_YOUR TASK_
Return each line of the records below that contains the word "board".

____________________

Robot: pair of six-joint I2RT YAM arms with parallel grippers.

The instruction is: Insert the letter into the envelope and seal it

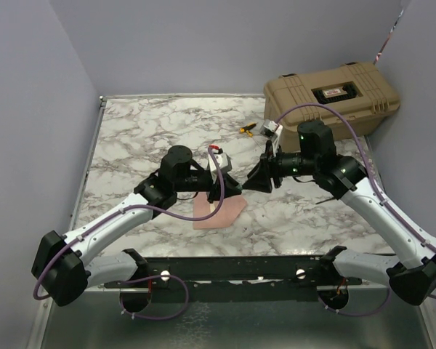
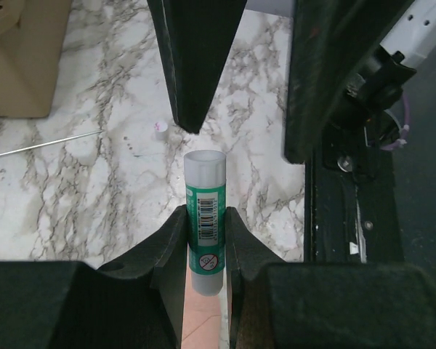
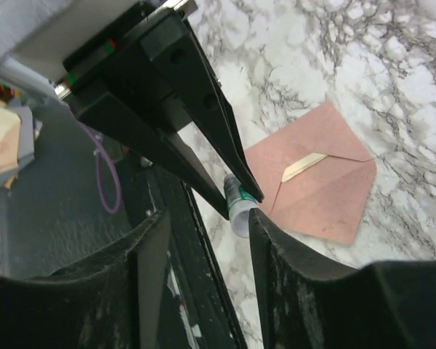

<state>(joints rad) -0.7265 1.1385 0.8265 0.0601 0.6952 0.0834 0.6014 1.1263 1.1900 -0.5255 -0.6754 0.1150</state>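
Starting at the near edge, a black rail (image 1: 232,267) borders the marble table (image 1: 145,138). The envelope (image 3: 321,185) lies flat on the marble just beyond that rail, with its flap folded over the body and a pale strip showing along one flap edge. Bare marble surrounds its right and far edges. Above its left part, the left gripper (image 2: 205,225) clamps a green-labelled glue stick (image 2: 205,193) by the lower body, white end pointing away. The right gripper (image 3: 207,225) faces it with jaws spread apart, gripping nothing, and the stick's white end sits just ahead of the gap. A tan case (image 1: 334,94) occupies the far right corner, well apart.
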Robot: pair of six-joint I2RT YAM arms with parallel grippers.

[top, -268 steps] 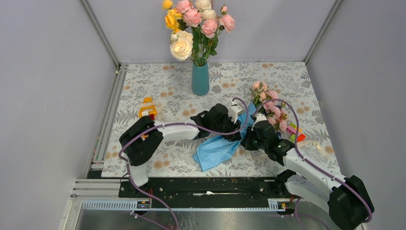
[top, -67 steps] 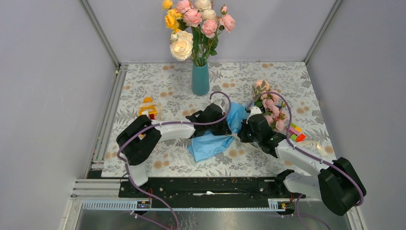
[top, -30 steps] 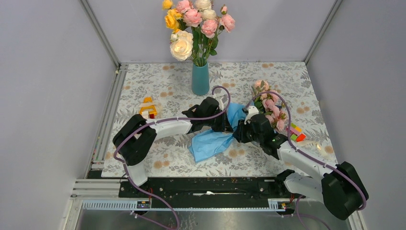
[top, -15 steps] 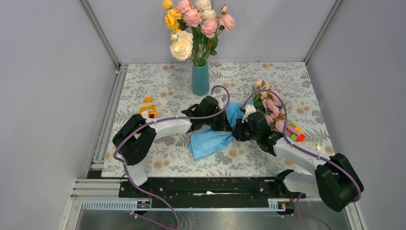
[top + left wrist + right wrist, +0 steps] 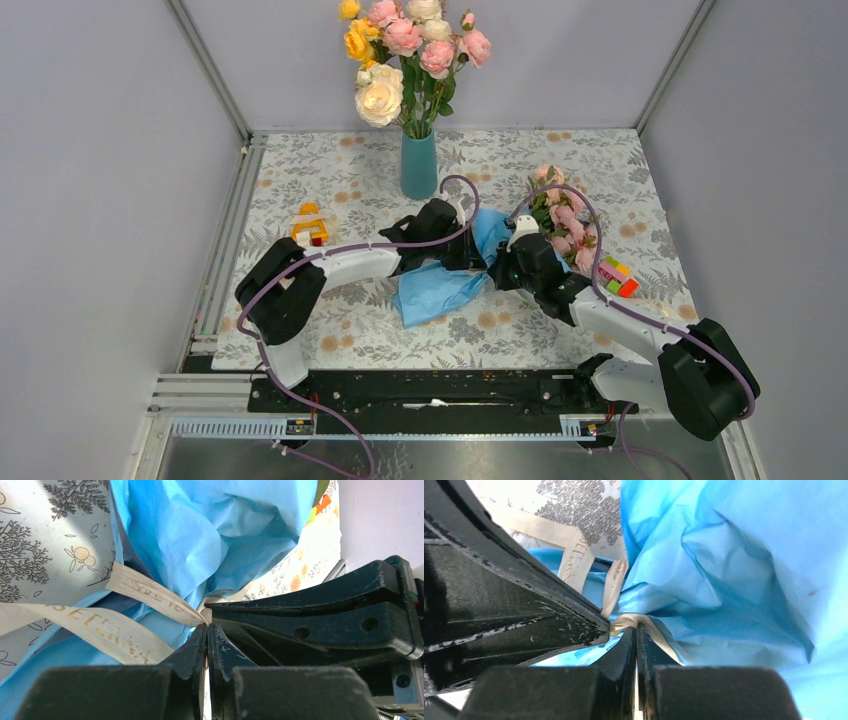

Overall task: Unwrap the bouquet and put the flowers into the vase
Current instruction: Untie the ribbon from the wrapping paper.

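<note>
The flat cream ribbon (image 5: 150,597) on the crinkly blue paper bouquet (image 5: 215,535) is pinched tight by the left gripper (image 5: 207,630) and the right gripper (image 5: 636,630).

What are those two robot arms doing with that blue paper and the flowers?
The two arms are working on the bouquet lying on the table. The left gripper and the right gripper are both pinched shut on the cream ribbon tied round its blue paper, tip to tip. The paper is not off yet, and the small pink roses poke out at its far end. The teal vase behind them already holds a bigger bunch.
</note>
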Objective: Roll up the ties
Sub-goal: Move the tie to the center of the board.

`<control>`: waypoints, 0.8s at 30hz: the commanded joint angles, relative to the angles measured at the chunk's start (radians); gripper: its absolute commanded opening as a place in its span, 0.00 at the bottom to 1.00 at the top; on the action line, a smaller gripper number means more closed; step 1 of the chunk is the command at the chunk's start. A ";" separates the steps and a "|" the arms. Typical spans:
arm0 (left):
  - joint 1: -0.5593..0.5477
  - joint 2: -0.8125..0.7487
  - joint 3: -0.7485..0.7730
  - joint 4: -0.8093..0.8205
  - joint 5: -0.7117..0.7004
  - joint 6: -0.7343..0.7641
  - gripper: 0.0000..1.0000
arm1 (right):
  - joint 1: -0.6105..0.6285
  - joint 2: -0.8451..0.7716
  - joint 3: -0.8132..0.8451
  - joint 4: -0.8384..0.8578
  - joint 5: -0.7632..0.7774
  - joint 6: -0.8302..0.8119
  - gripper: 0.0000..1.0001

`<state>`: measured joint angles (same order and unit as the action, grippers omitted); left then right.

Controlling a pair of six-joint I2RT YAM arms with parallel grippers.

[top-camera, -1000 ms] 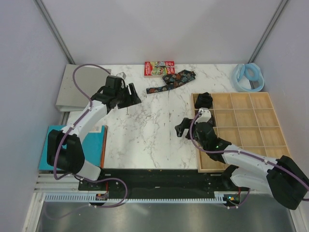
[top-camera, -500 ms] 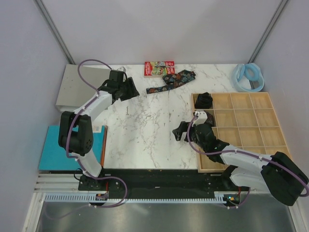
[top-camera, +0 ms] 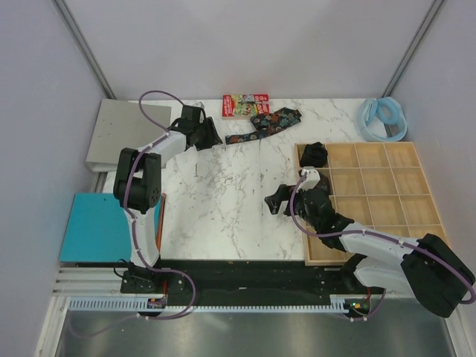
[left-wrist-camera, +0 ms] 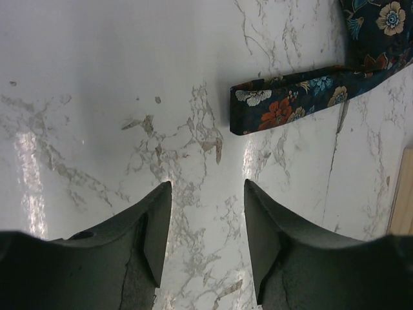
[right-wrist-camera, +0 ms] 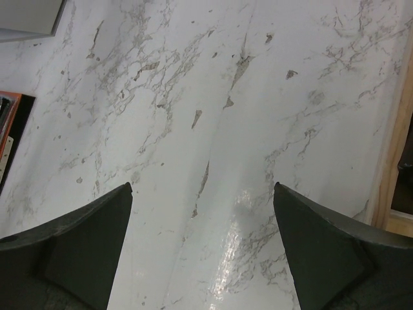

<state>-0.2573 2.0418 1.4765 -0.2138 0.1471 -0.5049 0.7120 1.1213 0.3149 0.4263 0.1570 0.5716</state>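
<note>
1. Well, the biggest change on the desk [top-camera: 223,208] is my left arm. Over the last second it has stretched across the far left part toward the back edge.
2. On the right stands the wooden tray [top-camera: 387,190]. One rolled tie [top-camera: 314,154] sits in its far-left corner compartment, so I judge one tie finished.
3. My right hand [top-camera: 277,201] hovers just beside the tray's left edge. Its fingers are spread as wide as they go and hold nothing, and it has barely shifted.
4. My left hand [left-wrist-camera: 206,187] has been narrowing as it travelled. It is now roughly half open, with only bare marble between the fingers.
5. The loose tie [top-camera: 264,125] lies flat at the back, its wide end just beside the red box [top-camera: 244,105]. Its narrow tip is just ahead and to the right of my left fingers, untouched. I take this as the approach to start the second roll from that tip, and the hand needs to slide right before pinching.
</note>
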 commanded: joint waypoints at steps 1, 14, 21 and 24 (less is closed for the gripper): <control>0.003 0.089 0.106 0.060 0.072 0.031 0.54 | -0.032 0.003 -0.005 0.075 -0.045 0.004 0.98; 0.003 0.251 0.219 0.093 0.124 0.011 0.45 | -0.109 0.011 -0.034 0.131 -0.148 0.030 0.98; 0.004 0.277 0.228 0.106 0.123 -0.006 0.45 | -0.132 0.017 -0.042 0.149 -0.163 0.039 0.98; 0.003 0.274 0.216 0.114 0.135 -0.021 0.46 | -0.138 0.020 -0.043 0.154 -0.185 0.042 0.98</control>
<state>-0.2562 2.2894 1.6764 -0.1207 0.2676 -0.5049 0.5838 1.1343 0.2821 0.5240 0.0097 0.6006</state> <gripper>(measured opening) 0.456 0.982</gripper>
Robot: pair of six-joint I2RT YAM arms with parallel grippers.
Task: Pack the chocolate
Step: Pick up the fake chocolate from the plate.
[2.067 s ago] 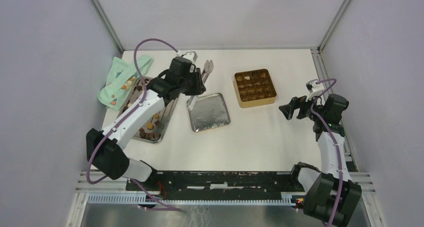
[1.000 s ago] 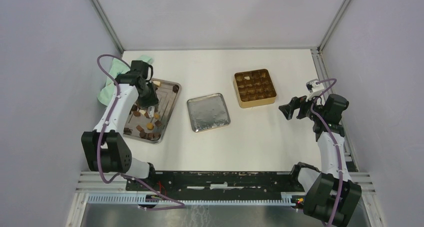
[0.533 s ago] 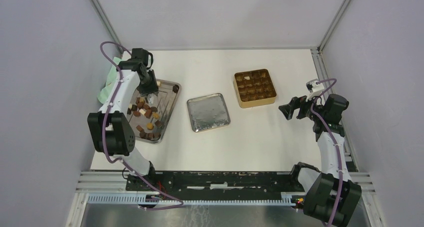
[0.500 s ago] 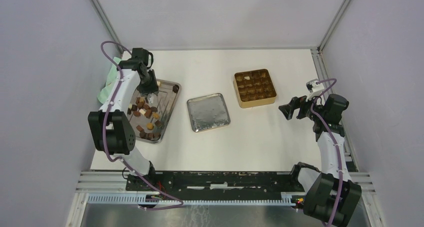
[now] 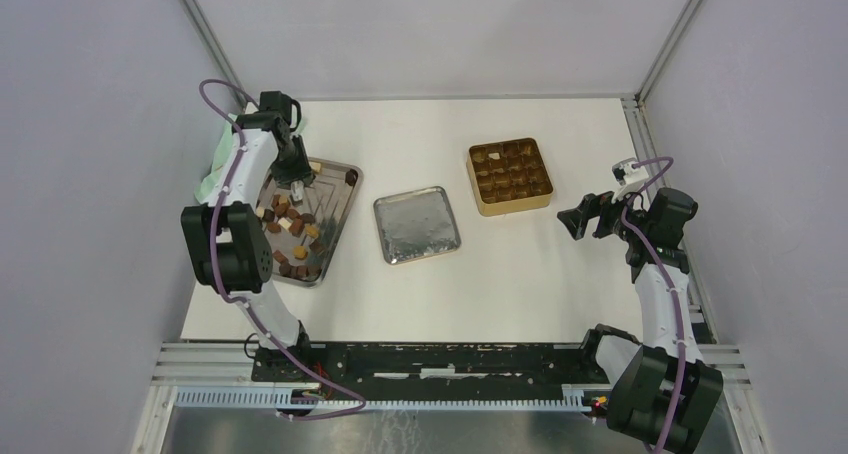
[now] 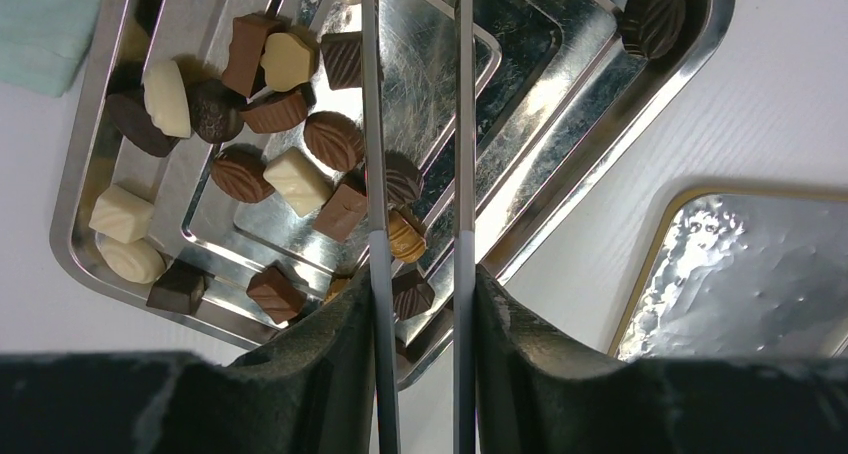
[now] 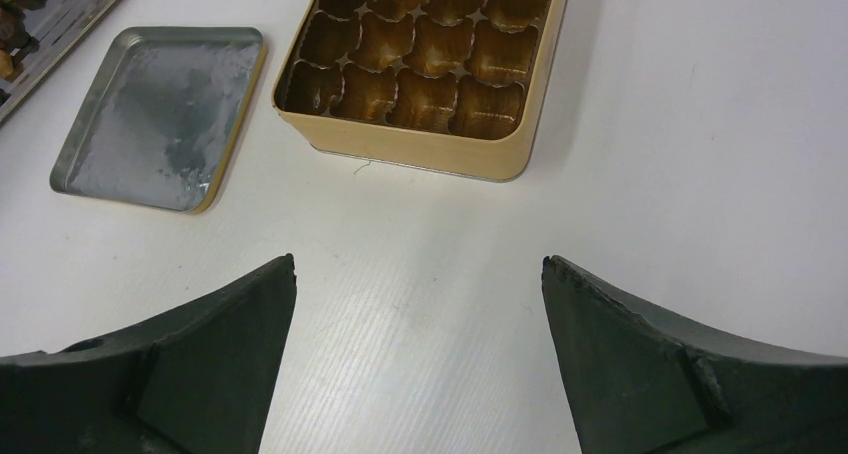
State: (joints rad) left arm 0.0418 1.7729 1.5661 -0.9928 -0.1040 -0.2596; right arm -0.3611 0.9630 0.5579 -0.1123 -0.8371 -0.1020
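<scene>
Left gripper [image 6: 420, 309] clamps tweezers [image 6: 372, 124] over tray [image 6: 560, 144].
Straddle one loose chocolate [image 6: 652, 14] — squeeze gently; right gripper [image 7: 418, 264] released, well off tray.

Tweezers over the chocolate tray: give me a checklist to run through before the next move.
1. Grip: left jaws shut on the tweezers: ok.
2. Load: tweezer tips empty: cannot tell, they run past the top of the wrist view.
3. Supply: chocolates lie loose in the steel tray: ok.
4. Target: gold tin uncovered, lid flat beside it: ok.
5. Other arm: right jaws open, clear of the tin: ok.
</scene>
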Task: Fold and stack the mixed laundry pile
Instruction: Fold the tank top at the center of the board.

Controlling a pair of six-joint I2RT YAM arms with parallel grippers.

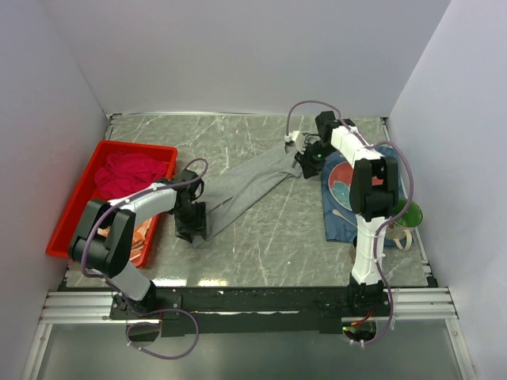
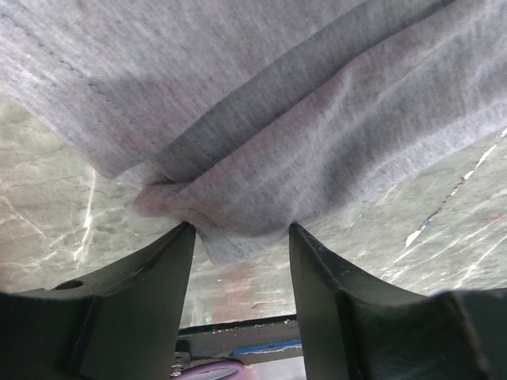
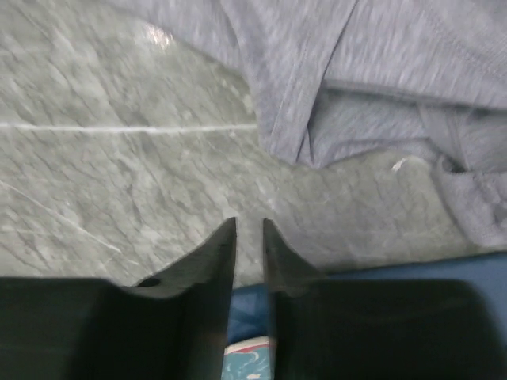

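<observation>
Grey garment is lying stretched diag. across the worktop. L pincer is sitting spread at its near-left hem, w/ the cloth edge dipping btwn the fingers, not pinched. R pincer is hovering just short of the far end, fingers pressed nearly together, nothing in them. Crimson shirt is lying in the red tray.

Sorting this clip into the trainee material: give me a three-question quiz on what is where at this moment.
1. True or false: the crimson shirt lies in the red tray.
2. The left hand is: A open, B shut on the shirt, C out of view.
3. Fill in: the long ___ garment lies across the table.
Key: 1 true; 2 A; 3 grey.
</observation>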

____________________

_SOLUTION TO THIS TASK_
Sub-goal: Move the tie to the center of the board.
Instruction: Fold the tank top at the center of the board.

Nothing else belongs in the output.